Elevation of SM/PC ratios is insufficient for Nef-mediated enhancement of virion infectivity. (A) Single round of infection analysis on TZM cells with cell culture supernatants from MT-4 T lymphocytes infected with the indicated viruses. The assay was performed analogous to that described in Fig. 1A. (B) Quantitative lipid analysis of virion SM/PC ratios. HIV particles purified from the cell culture supernatants analyzed in A were subjected to lipidome analysis. Depicted are the SM to PC ratios.

Figure 6

Nef enhances virion infectivity independently of whether HIV-1 entry occurs via membrane microdomains.
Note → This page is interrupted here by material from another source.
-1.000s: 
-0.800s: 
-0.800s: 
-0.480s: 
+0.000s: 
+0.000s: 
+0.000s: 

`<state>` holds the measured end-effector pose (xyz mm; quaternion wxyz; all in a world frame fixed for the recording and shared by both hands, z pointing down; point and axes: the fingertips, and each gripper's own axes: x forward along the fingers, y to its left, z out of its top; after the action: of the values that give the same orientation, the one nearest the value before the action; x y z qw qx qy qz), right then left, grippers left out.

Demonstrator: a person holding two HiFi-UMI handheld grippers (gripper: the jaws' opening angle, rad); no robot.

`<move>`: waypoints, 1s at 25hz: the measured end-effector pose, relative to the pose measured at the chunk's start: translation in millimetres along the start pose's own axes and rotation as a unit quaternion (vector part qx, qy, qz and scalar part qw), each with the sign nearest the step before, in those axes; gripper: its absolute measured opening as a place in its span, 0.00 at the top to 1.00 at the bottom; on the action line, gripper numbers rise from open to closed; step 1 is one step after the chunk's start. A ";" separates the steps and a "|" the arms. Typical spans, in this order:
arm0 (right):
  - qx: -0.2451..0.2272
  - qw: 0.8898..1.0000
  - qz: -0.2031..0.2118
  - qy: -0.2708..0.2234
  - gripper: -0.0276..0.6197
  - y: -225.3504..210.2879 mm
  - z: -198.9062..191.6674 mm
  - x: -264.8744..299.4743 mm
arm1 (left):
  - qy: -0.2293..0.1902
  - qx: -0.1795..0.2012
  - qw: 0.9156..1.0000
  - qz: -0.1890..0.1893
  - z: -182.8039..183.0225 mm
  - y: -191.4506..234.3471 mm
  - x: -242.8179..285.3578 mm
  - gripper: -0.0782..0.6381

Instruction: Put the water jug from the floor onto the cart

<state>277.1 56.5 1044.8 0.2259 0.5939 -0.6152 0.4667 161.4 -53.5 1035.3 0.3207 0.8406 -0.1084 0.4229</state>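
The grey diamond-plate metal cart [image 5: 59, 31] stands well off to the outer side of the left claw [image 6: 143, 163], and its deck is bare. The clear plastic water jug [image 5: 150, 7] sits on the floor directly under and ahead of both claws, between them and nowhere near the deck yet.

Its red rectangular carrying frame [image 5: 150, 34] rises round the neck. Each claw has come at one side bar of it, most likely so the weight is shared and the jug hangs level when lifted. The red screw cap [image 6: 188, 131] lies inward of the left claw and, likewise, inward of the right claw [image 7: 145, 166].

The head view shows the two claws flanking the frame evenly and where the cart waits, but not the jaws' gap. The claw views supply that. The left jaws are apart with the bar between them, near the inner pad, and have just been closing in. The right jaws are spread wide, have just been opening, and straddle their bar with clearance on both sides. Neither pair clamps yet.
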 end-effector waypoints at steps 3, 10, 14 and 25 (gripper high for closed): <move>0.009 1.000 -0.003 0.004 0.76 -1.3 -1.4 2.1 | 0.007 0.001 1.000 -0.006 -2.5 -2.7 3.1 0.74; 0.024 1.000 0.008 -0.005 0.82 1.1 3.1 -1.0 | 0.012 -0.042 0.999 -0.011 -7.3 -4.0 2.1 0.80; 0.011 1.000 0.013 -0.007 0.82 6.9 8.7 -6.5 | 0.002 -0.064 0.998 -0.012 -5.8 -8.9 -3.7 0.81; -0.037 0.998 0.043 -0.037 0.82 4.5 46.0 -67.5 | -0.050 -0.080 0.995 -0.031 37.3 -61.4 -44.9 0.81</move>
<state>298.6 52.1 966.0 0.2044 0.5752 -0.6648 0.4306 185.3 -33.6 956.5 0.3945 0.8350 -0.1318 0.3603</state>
Single round infection analysis on HeLa cells transiently expressing the indicated CD4 variants. Productively infected, p24CA positive cells were quantified 36 hours post infection by flow cytometry. Data represent average values from three independent experiments with the indicated standard error of the mean. Depicted is the relative virion infectivity with values for HIV-1_NL4-3 NefSF2 (wt) arbitrarily set to 100%.

Figure 7

Nef alters the lipid composition of DRMs in HIV-1 infected T lymphocytes. DRM flotation analysis was performed from MT4 cells infected with the indicated viruses as described for Fig. 1D and quantitative lipid analysis was performed from L, S and DRM fractions. Depicted are the SM to PC ratios.